In the listing below, find the line with "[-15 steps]" and copy every line from there up to and including the line with "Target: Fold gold", exactly and without pictures.

** GIVEN INFORMATION follows **

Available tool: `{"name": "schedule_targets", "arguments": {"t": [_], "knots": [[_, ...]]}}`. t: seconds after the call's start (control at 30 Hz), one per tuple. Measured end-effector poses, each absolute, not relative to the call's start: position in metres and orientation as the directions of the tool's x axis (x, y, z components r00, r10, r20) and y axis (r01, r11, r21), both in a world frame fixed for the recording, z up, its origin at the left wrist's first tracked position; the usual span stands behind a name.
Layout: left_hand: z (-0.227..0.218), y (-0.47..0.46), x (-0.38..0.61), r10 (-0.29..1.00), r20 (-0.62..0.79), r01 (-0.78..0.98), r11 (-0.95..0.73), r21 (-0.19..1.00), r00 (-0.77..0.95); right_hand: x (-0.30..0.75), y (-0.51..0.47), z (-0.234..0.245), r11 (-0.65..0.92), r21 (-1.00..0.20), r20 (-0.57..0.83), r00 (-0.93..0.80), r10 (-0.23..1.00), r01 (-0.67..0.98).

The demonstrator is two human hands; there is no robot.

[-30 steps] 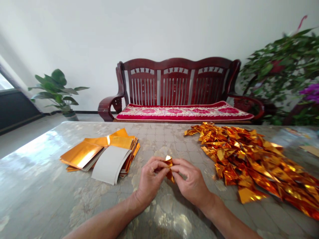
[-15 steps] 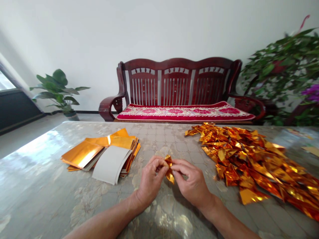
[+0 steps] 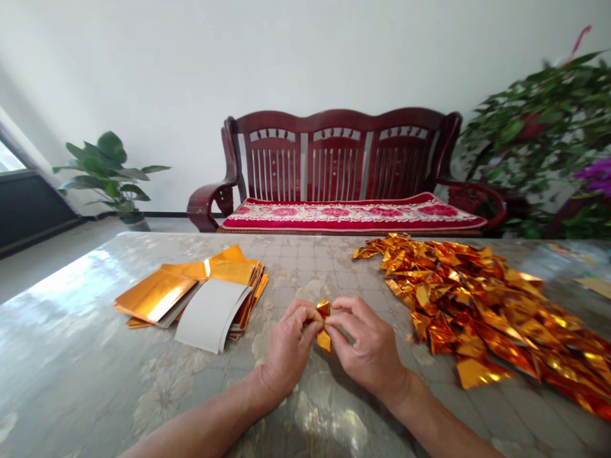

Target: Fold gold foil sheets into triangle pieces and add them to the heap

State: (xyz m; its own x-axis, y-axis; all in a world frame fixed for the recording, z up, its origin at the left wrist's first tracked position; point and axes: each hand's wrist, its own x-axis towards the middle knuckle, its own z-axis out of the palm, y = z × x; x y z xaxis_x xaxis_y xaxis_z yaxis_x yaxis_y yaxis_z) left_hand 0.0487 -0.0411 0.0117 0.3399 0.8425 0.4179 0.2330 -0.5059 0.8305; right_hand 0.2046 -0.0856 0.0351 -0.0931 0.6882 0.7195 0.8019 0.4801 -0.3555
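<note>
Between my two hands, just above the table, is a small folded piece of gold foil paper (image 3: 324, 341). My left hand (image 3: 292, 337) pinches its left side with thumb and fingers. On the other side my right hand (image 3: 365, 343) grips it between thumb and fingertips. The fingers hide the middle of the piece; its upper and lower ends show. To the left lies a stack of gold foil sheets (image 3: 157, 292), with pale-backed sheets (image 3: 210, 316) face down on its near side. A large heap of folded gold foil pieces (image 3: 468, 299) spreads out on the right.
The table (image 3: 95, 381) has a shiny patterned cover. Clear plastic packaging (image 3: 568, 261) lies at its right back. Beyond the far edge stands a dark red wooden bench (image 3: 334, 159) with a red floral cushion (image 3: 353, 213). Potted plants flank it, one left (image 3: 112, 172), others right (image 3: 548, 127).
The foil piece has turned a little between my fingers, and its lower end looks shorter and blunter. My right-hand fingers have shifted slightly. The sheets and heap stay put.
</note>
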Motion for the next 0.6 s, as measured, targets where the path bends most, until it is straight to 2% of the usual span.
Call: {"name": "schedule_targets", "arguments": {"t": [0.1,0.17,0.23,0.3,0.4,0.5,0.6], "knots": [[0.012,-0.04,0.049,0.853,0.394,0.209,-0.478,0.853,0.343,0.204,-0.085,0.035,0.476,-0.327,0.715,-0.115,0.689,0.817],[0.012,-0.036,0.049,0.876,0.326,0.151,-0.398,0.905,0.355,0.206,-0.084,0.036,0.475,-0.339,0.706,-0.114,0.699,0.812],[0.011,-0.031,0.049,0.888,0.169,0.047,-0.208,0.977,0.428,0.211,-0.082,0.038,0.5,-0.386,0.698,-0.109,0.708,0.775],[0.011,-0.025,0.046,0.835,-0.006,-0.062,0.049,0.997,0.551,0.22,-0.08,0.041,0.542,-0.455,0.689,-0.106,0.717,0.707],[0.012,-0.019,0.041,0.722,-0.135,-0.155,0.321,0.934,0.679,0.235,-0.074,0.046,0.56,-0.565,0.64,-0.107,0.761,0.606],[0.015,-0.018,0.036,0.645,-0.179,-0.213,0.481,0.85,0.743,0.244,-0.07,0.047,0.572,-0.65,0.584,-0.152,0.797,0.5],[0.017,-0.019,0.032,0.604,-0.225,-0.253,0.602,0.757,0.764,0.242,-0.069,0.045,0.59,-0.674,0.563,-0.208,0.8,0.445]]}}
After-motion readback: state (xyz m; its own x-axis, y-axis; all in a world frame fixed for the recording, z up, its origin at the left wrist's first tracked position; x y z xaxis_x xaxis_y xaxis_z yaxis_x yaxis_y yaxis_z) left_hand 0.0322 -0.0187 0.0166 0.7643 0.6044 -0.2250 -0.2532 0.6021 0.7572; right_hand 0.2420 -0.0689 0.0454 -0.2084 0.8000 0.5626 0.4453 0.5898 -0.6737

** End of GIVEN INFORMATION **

SOLVED EXERCISE:
[-15 steps] 
[+0 steps] 

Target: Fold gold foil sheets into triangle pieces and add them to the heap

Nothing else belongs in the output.